The dissociation dynamics and thermochemistry of the acrolein ion studied by threshold photoelectron–photoion coincidence spectroscopy

Abstract

Threshold photoelectron–photoion coincidence spectroscopy has been used to investigate the dissociation dynamics of the acrolein ion (CH 2CHCHO +). The two lowest energy dissociation channels to C 2H 4 ++CO and C 3H 3O ++H are observed at photon energies between 10.0 and 12.0 eV. The C 2H 4 + ion time-of-flight distributions exhibit characteristics of a two-component reaction rate. A three-well-two-channel model is proposed to explain the multi-component dissociation rate.

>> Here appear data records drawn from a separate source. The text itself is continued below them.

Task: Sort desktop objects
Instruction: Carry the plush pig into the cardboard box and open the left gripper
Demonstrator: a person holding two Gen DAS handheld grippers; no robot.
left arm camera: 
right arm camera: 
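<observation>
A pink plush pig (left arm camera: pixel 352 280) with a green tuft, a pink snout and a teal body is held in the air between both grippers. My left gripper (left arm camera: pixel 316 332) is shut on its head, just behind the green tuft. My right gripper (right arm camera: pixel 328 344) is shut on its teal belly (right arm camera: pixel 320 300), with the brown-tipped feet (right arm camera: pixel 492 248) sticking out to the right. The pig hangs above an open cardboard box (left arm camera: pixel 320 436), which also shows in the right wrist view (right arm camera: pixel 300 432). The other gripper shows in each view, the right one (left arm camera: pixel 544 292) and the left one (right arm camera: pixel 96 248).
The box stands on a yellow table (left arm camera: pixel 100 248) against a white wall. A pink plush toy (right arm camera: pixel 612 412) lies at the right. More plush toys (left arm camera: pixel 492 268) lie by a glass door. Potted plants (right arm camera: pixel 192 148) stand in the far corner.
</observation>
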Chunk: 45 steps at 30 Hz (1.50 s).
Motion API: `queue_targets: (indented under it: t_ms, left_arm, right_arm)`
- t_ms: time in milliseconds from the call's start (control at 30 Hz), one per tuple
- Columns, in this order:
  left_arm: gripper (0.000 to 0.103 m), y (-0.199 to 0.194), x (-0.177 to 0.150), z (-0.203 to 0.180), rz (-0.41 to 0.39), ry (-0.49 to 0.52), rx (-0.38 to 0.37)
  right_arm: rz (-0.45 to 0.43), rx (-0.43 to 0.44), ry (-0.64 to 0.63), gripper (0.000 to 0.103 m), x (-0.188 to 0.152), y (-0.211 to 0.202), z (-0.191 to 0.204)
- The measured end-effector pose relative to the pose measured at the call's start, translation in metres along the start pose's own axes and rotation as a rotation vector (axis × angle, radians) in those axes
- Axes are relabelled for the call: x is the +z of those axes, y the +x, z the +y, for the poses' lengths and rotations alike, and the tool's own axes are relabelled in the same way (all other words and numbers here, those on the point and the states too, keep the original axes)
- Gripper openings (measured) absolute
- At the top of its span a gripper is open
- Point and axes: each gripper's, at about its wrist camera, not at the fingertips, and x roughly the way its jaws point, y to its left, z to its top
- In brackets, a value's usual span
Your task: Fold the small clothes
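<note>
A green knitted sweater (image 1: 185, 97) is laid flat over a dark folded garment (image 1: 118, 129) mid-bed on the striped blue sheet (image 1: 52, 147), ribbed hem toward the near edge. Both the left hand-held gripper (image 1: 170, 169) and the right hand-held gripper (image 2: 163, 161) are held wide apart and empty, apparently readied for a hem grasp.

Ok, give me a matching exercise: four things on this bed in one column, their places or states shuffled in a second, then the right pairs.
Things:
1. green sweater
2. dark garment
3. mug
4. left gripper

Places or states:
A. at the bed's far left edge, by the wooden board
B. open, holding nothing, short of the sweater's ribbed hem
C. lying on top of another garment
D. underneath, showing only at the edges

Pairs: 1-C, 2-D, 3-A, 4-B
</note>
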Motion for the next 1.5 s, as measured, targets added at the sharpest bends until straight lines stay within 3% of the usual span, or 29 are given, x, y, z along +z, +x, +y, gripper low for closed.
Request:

The simulation that fits both the time-of-flight distributions and the breakdown diagram shows that the slow component of the reaction rate for C 2H 4 + production is dominantly caused by tunneling through the isomerization barrier connecting the acrolein ion (A) and the distonic ion, CH 2CH 2CO + (B). After being produced, only small amounts of B isomerize to the lowest energy conformer, the methylketene ion (C). The energy barrier heights of the isomerization from A to B and the C 3H 3O + ion production are 0.87±0.02 and 0.92±0.02 eV, respectively. The 0 K appearance energy of the C 3H 3O + ion is determined to be 11.03±0.02 eV. Using the acrolein heat of formation of −69±10 kJ/mol, the 298 K heat of formation of the CH 2CHCO + ion is determined to be 783±10 kJ/mol.